- Born: 1847 Wake County, North Carolina
- Died: 1916 (aged 68–69) Raleigh, North Carolina
- Known for: preacher

= Sarah A. Hughes =

African Methodist Episcopal preacher (1847–1916)

Sarah Ann "Sallie" Copeland Hughes (1847–1916) was an African Methodist Episcopal preacher from Wake County, North Carolina.

The first reported woman of color to be ordained at the time, her ordination caused contention throughout the Church.

== Biography ==
Hughes was born in 1847 in Wake County, North Carolina. Hughes became a well-known evangelist in North Carolina. By the time she appears in AME records, she was married, though information is not known about her husband. In November 1861, the fourteen-year-old Hughes preached a service at the Church's Annual Conference Session.

In 1882, the North Carolina Annual Conference appointed Hughes to a church in Fayetteville, North Carolina. Hughes suffered pay discrimination, faced churches that unenthusiastic regarding a female pastor, and experienced discrimination from her colleagues. She left Fayetteville after a short time, of her request. The congregation had been restless while she was there and calmed upon a male preacher joining the community. Hughes then served in Wilson's Mills, North Carolina, where she oversaw the erection of the new church building's frame.

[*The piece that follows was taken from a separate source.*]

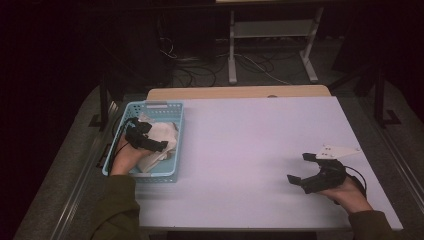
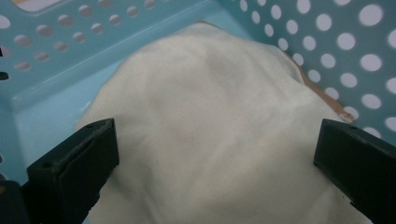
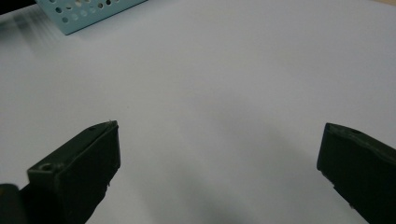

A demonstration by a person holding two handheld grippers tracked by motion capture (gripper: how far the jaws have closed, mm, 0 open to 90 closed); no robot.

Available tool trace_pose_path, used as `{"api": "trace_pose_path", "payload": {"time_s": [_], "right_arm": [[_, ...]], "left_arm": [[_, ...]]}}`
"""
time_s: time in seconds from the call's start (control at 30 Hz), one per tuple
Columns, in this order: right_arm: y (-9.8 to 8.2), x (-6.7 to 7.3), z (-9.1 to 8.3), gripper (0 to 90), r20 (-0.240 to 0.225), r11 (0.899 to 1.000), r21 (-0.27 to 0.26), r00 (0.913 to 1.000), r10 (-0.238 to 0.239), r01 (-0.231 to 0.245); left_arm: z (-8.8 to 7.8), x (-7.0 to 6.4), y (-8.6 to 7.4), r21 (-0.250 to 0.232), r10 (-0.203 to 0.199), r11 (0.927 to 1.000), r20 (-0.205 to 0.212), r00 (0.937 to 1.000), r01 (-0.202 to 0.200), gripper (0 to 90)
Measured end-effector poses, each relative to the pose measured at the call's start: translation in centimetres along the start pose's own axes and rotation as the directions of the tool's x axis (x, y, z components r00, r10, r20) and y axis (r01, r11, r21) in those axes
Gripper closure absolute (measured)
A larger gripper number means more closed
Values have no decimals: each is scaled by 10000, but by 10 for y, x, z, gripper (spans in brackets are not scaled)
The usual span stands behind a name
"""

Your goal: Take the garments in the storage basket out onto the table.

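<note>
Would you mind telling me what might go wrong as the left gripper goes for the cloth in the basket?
The left gripper is open over the white cloth inside the blue basket. The cloth lies bunched, so the jaws may pinch only a loose fold and it could slip free. The basket wall stands close, so a jaw might catch it and drag the basket. The right gripper hovers open over the table, not steadying it.

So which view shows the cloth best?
The left gripper view: the cloth lies close between the open left gripper jaws. The high view shows it small in the basket, partly behind that gripper.
</note>
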State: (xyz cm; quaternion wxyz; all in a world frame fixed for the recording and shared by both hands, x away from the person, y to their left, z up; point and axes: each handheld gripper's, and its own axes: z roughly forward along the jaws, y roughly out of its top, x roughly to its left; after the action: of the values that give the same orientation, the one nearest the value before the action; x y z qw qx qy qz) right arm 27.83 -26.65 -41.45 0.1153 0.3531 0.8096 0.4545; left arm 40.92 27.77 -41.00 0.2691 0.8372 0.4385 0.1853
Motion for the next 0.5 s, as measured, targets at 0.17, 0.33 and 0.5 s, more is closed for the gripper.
{"api": "trace_pose_path", "payload": {"time_s": [0.17,0.33,0.5], "right_arm": [[0,0,0,0,-13,10000,7,10000,5,-5],[0,0,0,0,-38,10000,31,10000,9,-9],[0,1,0,0,-51,10000,44,10000,13,-13]], "left_arm": [[4,1,-1,133,-44,9999,-59,10000,45,0],[9,2,-3,497,-100,9987,-153,9998,107,0],[13,3,-5,900,-94,9959,-293,9995,120,0]]}}
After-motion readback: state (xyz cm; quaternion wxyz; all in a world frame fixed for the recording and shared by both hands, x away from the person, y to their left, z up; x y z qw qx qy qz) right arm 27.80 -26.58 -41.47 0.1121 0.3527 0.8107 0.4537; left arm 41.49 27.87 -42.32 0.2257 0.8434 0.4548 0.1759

Although Hughes's colleagues excluded her from committee meetings at the 1883 North Carolina Conference, she was called before the altar to be accepted into full membership in the connection. Members, with few exceptions, were entitled to an annual pastoral appointment. Hughes was appointed to the Charlotte mission, where she was popular.

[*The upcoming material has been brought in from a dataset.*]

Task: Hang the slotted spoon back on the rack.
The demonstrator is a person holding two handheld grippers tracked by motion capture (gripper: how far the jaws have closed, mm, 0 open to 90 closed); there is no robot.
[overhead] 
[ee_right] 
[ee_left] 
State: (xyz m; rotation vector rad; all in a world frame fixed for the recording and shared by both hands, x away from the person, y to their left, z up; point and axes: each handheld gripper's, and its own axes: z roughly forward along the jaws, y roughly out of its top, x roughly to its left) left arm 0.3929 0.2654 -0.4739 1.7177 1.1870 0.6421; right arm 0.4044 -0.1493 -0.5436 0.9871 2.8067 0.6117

In 1884, Hughes attended the General Conference in Baltimore. She and five other women expected the Church to license them. However, a resolution was passed prohibiting female pastors, so she had to resign from her pastorate. Following this, her saddened congregation disbanded. Hughes was also pressured into returning the salary she had been provided for her work.

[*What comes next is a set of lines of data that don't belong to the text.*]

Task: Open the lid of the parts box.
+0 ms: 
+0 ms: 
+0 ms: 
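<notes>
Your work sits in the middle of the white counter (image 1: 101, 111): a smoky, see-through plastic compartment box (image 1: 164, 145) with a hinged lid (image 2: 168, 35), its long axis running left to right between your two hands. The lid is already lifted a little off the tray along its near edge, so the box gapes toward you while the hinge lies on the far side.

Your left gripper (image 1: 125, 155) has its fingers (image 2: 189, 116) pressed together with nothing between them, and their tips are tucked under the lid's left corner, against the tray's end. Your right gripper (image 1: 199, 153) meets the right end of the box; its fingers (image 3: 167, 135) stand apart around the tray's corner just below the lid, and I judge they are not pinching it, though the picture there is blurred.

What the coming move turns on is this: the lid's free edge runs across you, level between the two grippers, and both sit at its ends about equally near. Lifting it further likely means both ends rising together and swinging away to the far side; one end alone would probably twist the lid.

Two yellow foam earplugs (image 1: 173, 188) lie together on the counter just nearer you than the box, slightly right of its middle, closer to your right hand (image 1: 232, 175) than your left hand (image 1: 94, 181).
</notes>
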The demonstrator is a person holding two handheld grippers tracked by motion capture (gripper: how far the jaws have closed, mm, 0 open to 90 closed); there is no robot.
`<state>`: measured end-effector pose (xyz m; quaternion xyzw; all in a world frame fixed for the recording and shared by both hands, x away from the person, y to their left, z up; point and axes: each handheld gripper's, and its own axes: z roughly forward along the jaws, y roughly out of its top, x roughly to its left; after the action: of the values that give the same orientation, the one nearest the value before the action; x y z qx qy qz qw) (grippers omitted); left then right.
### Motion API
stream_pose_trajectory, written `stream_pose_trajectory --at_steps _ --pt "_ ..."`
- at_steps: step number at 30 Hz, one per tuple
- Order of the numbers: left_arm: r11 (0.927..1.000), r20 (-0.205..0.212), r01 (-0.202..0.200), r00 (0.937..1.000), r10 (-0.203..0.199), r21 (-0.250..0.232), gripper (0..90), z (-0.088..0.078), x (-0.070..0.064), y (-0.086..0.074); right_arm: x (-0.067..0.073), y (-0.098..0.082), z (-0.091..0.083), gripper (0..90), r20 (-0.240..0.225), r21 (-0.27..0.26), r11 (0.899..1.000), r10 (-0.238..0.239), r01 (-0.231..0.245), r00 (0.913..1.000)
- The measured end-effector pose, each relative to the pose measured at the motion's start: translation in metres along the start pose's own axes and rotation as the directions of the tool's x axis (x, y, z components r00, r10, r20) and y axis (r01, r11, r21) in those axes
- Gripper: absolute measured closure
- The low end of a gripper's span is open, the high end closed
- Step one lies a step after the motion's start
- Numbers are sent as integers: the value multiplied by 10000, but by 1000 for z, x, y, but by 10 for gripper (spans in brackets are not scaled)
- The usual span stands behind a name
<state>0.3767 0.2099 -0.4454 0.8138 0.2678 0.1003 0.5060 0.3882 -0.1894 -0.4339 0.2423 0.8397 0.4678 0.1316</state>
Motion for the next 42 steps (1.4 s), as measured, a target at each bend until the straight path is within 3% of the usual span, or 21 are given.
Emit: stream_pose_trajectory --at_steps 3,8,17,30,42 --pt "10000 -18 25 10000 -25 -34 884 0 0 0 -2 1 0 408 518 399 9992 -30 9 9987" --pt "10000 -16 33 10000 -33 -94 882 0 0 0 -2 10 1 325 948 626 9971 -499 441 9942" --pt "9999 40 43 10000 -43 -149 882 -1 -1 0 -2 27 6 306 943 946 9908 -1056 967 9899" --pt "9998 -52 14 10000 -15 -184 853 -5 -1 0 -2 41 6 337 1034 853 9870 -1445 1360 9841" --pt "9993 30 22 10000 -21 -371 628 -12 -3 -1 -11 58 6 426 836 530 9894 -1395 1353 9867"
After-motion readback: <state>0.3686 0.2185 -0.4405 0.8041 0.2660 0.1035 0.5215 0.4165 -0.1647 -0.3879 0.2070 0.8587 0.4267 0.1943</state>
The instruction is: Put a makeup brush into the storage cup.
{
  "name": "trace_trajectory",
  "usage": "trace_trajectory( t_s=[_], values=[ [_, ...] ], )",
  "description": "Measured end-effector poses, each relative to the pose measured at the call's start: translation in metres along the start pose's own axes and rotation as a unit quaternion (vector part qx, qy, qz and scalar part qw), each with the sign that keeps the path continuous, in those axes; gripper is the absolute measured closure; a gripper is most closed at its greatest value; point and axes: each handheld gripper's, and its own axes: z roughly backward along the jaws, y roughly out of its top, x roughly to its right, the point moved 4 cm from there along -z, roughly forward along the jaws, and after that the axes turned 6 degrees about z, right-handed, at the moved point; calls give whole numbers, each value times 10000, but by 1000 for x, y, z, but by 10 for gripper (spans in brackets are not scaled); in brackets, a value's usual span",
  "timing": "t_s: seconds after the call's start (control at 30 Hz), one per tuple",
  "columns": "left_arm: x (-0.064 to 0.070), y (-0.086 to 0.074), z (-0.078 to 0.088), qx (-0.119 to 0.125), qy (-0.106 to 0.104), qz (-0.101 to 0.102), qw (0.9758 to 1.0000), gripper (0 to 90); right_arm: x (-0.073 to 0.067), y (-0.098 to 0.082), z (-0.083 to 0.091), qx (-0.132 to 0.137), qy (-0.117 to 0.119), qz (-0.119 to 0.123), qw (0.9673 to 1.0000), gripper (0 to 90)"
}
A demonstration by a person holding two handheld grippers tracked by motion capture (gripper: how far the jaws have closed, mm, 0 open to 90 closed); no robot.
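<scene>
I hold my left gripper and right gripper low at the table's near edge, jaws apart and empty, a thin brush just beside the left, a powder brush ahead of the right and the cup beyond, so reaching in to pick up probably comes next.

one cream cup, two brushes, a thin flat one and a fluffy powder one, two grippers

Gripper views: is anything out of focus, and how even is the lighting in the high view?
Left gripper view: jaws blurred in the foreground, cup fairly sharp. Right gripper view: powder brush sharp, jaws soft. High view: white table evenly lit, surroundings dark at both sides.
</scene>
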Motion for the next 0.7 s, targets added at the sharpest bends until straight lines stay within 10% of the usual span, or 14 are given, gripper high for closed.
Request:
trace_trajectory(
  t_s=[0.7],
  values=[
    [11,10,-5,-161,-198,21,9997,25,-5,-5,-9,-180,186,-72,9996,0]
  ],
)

In 1885, Hughes was warmly received at the North Carolina Annual State Conference. She was asked to preach at a primary service and offer the closing prayer but was not given a pastoral assignment for 1886. On November 30, 1885, Bishop Henry McNeal Turner ordained Hughes and nine men as deacons. He boasted that he "had done something that had not been done in 1,500 years– that was the ordination of a woman to the office of a deaconess in the church." At the time, she was reported to be the "first colored woman preacher in the world." Hughes was not given a pastorate, following the letter of the 1884 General Conference's resolution, but she was generally well received at the Conference. However, the reporting following the conference created unrest surrounding the ordination of a woman.

In 1887, at the North Carolina Annual Conference, Bishop Jabez Campbell ruled that Hughes's ordination had been against church law. He removed Hughes's name from a list of deacons. In 1888, the Church resolved that bishops were forbidden to ordain women as deacons or elders. In 1888, this decision was unsuccessfully appealed at the General Conference.

After 1888, Hughes's name does not appear in any AME records.

Hughes was the last woman ordained in the AME Church until 1948 when the General Conference authorized the ordination of women as deacons.